Shows the power of framing -- focusing on different components of the same situation and facts can often lead to entirely opposite opinions or conclusions.
Very true, I agree - but before there's a comment, there's a headline.
"5M item limit for Google Drive: File unable to generate or upload due to 503" (mostly passive, it's a user problem) vs "Google Drive does a surprise rollout of file limits, locking out some users" (Evil Google secretly screwing customers over)
I agree, to the point that very frequently I just collapse the top comment immediately upon arriving on the HN discussion page because I want to get more perspective.

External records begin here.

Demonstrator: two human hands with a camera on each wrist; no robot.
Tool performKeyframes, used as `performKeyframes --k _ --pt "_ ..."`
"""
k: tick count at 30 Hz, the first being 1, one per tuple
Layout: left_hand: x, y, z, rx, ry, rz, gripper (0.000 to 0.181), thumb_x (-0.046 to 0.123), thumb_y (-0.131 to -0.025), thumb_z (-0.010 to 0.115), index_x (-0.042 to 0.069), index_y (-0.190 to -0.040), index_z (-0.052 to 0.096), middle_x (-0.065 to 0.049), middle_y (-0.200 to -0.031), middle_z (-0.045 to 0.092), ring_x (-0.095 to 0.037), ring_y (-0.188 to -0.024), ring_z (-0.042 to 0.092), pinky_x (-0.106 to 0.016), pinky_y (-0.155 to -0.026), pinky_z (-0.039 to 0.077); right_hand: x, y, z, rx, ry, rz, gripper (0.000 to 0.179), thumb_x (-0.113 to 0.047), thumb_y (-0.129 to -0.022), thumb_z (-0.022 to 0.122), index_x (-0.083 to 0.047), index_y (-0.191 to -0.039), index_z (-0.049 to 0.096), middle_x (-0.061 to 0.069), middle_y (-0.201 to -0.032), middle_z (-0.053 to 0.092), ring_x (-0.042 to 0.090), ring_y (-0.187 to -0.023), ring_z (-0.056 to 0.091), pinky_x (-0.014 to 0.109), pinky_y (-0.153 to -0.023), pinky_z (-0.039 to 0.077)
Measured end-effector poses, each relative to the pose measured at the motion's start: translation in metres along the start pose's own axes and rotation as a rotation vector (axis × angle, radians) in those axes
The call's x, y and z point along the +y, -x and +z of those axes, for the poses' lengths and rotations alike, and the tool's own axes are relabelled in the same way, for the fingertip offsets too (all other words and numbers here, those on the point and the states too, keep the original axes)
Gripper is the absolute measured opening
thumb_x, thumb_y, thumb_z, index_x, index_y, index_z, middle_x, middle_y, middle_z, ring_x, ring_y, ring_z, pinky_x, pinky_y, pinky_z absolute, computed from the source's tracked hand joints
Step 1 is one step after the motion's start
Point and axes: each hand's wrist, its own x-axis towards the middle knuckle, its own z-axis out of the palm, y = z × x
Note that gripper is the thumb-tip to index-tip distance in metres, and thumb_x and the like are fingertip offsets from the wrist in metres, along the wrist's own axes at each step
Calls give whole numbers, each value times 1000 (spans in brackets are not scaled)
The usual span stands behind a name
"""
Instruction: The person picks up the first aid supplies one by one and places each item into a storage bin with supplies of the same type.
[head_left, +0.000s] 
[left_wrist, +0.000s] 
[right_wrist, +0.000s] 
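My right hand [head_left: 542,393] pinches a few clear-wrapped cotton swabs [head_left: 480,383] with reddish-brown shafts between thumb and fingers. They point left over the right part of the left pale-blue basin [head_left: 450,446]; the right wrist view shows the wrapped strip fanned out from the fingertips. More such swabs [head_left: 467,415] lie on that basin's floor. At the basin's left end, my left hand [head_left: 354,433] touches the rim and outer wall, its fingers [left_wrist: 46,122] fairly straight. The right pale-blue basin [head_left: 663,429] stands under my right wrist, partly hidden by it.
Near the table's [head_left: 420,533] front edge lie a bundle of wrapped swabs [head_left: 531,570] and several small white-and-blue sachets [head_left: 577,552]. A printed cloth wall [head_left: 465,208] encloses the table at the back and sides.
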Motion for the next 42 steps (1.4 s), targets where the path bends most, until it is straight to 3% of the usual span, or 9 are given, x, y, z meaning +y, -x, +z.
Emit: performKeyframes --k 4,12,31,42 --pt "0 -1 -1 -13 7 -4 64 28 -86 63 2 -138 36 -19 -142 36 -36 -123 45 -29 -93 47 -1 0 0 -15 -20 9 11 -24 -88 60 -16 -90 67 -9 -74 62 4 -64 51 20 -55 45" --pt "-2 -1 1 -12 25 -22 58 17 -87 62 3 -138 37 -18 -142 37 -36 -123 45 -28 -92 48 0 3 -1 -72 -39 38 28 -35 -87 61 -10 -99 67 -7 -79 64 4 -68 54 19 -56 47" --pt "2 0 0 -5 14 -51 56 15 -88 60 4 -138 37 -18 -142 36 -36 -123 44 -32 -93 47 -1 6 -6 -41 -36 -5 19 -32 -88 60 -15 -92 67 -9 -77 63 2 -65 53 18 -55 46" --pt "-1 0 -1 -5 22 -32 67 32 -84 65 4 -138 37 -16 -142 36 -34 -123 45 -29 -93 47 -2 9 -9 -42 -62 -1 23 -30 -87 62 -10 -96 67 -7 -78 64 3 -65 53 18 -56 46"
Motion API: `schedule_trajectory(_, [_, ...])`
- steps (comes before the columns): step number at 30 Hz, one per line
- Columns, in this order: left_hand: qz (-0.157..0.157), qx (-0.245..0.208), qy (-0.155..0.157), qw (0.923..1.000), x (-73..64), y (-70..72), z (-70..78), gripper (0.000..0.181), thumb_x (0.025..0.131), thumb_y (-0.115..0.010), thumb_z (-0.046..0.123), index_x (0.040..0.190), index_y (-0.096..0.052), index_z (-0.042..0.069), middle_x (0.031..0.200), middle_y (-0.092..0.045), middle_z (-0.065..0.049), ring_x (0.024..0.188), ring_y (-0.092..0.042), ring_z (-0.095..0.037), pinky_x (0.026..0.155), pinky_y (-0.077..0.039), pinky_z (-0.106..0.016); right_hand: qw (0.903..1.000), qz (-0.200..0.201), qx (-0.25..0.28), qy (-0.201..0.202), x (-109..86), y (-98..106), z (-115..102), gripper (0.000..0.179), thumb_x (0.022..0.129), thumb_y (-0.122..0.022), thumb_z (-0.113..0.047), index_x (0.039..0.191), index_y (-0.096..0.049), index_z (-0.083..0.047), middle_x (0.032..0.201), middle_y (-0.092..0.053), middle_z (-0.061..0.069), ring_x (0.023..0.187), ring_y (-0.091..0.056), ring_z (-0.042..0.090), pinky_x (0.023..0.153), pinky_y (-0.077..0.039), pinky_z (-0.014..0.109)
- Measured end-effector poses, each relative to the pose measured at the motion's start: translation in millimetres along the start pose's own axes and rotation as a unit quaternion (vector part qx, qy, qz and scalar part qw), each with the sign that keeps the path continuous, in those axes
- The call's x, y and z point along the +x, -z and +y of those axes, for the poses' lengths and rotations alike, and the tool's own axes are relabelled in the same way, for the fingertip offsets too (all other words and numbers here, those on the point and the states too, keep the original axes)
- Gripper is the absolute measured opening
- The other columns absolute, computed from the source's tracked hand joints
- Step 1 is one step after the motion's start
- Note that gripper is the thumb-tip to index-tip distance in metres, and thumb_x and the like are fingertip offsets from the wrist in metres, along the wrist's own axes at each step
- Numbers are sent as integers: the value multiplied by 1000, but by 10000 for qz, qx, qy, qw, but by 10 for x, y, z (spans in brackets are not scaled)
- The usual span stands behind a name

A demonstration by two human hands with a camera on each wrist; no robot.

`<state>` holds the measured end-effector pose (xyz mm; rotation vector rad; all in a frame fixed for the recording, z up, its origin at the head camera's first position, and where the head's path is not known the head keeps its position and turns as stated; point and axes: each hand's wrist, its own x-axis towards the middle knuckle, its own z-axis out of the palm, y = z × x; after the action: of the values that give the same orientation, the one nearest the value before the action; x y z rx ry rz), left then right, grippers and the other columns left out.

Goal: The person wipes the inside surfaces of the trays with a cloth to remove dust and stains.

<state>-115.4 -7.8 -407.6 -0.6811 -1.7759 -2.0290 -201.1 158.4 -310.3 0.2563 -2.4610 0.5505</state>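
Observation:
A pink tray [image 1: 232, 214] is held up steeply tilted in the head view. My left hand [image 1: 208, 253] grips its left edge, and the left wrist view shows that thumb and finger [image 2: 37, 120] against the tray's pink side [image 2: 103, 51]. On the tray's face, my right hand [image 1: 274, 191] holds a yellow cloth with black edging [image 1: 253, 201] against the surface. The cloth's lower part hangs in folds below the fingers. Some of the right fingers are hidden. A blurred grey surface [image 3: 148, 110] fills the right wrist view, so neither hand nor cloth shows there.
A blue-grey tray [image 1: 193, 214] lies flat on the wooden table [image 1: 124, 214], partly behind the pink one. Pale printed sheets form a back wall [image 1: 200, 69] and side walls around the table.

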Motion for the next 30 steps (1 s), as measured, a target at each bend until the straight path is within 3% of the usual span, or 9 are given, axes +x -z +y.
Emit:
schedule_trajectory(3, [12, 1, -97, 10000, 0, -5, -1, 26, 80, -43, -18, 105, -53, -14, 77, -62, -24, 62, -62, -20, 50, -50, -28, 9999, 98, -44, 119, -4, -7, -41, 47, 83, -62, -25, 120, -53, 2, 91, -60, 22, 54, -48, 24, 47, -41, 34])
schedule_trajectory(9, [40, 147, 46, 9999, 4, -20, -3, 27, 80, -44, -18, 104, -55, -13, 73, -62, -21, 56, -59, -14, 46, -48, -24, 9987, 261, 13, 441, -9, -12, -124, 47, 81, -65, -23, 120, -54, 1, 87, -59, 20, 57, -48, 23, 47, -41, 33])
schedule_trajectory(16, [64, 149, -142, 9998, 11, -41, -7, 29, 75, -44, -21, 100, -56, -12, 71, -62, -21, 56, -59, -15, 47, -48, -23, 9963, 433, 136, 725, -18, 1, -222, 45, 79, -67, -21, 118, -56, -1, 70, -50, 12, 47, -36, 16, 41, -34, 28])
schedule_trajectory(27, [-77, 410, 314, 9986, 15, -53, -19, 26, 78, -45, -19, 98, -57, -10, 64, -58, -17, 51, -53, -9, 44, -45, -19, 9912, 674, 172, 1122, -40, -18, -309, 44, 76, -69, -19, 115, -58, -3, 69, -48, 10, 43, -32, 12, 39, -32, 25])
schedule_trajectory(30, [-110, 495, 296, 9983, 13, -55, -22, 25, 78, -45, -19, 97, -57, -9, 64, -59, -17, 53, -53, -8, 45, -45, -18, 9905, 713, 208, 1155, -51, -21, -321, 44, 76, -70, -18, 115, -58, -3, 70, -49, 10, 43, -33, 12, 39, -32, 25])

Interesting observation, I have noticed too that contradictory opinions are very frequent. My completely subjective impression has been that there is a loud contingent that just likes to have a contradictory opinion, a form of mansplaining that is frequent in engineering circles.
Or maybe it’s just that people in general are driven to give their opinion on things they disagree with.
> people in general are driven to give their opinion on things they disagree with
I’m definitely more likely to reply when I disagree than when I agree.
I do try to make a habit of giving positive replies also (and not just building on what was said before, as I’m doing here, nor just upvote silently), as constant contrarianism is… kinda dull, especially from the outside.
I pay for 5 TB and planned to use the drive to store a copy of my data.
Things I store that have lots of files:
- The frames for my Timelapse videos = 400,000 files
- The files in my Eagle app photo database = 400,000 files
- Other image files, my programming repositories, documents, music, stable diffusion Deforum frames = 400,000 files
80% of these files I've accumulated in the last 12 months and can see myself easily hitting this 5,000,000 file limit well before I run out of TB's
So now I know I will never be able to use all the space I'm paying for, I'm going to stop uploading my files and instead search for a proper backup service, something I should of researched in the first place.
Anyone here have any recommendations for a backup service?
+1 for rsync. Have used them for a couple of years. I set up a script to backup my stuff there a couple of times a day. Their daily snapshots have also saved me from my own mistakes on several occasions.
This is the first time I hear about Jottacloud and I'm pleasantly surprised. Their combination of bucket-like storage + mobile app + web app + rclone support seems to tick all the boxes for a Google Drive replacement.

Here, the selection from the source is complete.